▶ [Exercise instructions]
Can you copy out the data exactly? Leave the images out.
====== Information shown ======
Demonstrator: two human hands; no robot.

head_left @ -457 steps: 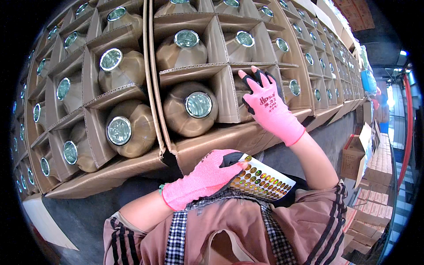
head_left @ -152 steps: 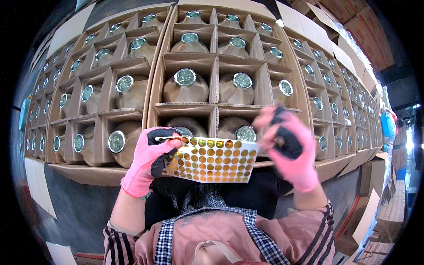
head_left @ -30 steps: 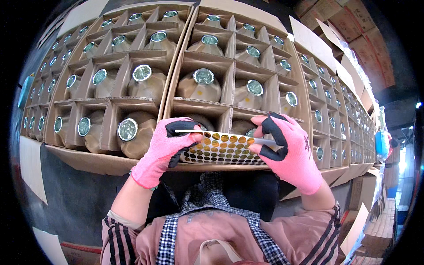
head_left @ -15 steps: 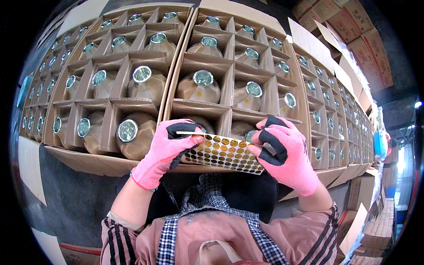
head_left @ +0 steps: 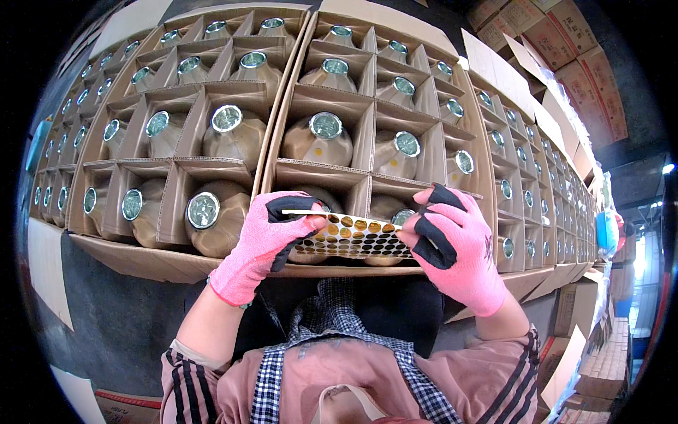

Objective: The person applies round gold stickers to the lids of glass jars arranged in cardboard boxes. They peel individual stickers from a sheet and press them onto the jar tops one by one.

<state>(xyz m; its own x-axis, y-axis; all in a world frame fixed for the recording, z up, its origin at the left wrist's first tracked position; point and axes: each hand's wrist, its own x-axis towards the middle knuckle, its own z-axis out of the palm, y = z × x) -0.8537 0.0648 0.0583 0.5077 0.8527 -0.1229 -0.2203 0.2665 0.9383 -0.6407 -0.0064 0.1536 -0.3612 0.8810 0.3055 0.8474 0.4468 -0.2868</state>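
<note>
My left hand, in a pink glove with dark finger sections and bare fingertips, pinches the left end of a white sheet of round gold stickers. At the sheet's upper right corner the thumb and fingertips of my right hand, gloved alike, close on its edge. Whether a loose sticker is between them cannot be made out. The sheet hangs above the nearest row of a carton, partly hiding two glass bottles there. In the row behind, a wide bottle and a narrower-looking bottle each carry a small gold dot.
Another divided carton of wide-necked bottles stands directly left, and further cartons run off to the right. Open flaps stick up between them. Stacked brown boxes stand at the far right. Dark floor shows at lower left.
The sheet's lower edge has tilted up and away, so its sticker side shows more narrowly. My right hand has shifted slightly, its fingers still at the sheet's right corner. My left hand keeps its hold.
</note>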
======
▶ [Answer to this task]
Demonstrator: two human hands; no robot.

head_left @ -457 steps: 
head_left @ -152 steps: 
head_left @ -30 steps: 
head_left @ -15 steps: 
head_left @ +0 steps: 

Objective: The person applies round gold stickers to the lids of glass jars arranged in cardboard boxes. They peel individual stickers from a sheet and press them onto the jar tops one by one.

<state>(xyz m; its own x-axis, y-axis; all in a world frame fixed for the recording, z up, its origin at the left wrist's first tracked position; point and axes: each hand's wrist, its own x-axis towards the middle knuckle, its own z-axis out of the palm, y = z × x) -0.8537 0.0648 0.0583 0.5077 0.8527 -0.1229 -0.2203 0.2665 0.9383 -0.6407 -0.0064 0.1536 -0.3612 0.8810 0.3055 0.8474 0.4468 -0.2868</state>
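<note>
My left hand, in a pink glove with dark finger sections and bare fingertips, pinches the left end of a white sheet of round gold stickers. At the sheet's upper right corner the thumb and fingertips of my right hand, gloved alike, close on its edge. Whether a loose sticker is between them cannot be made out. The sheet hangs above the nearest row of a carton, partly hiding two glass bottles there. In the row behind, a wide bottle and a narrower-looking bottle each carry a small gold dot.
Another divided carton of wide-necked bottles stands directly left, and further cartons run off to the right. Open flaps stick up between them. Stacked brown boxes stand at the far right. Dark floor shows at lower left.
The sheet's lower edge has tilted up and away, so its sticker side shows more narrowly. My right hand has shifted slightly, its fingers still at the sheet's right corner. My left hand keeps its hold.
</note>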

Fully answered, the exercise is complete.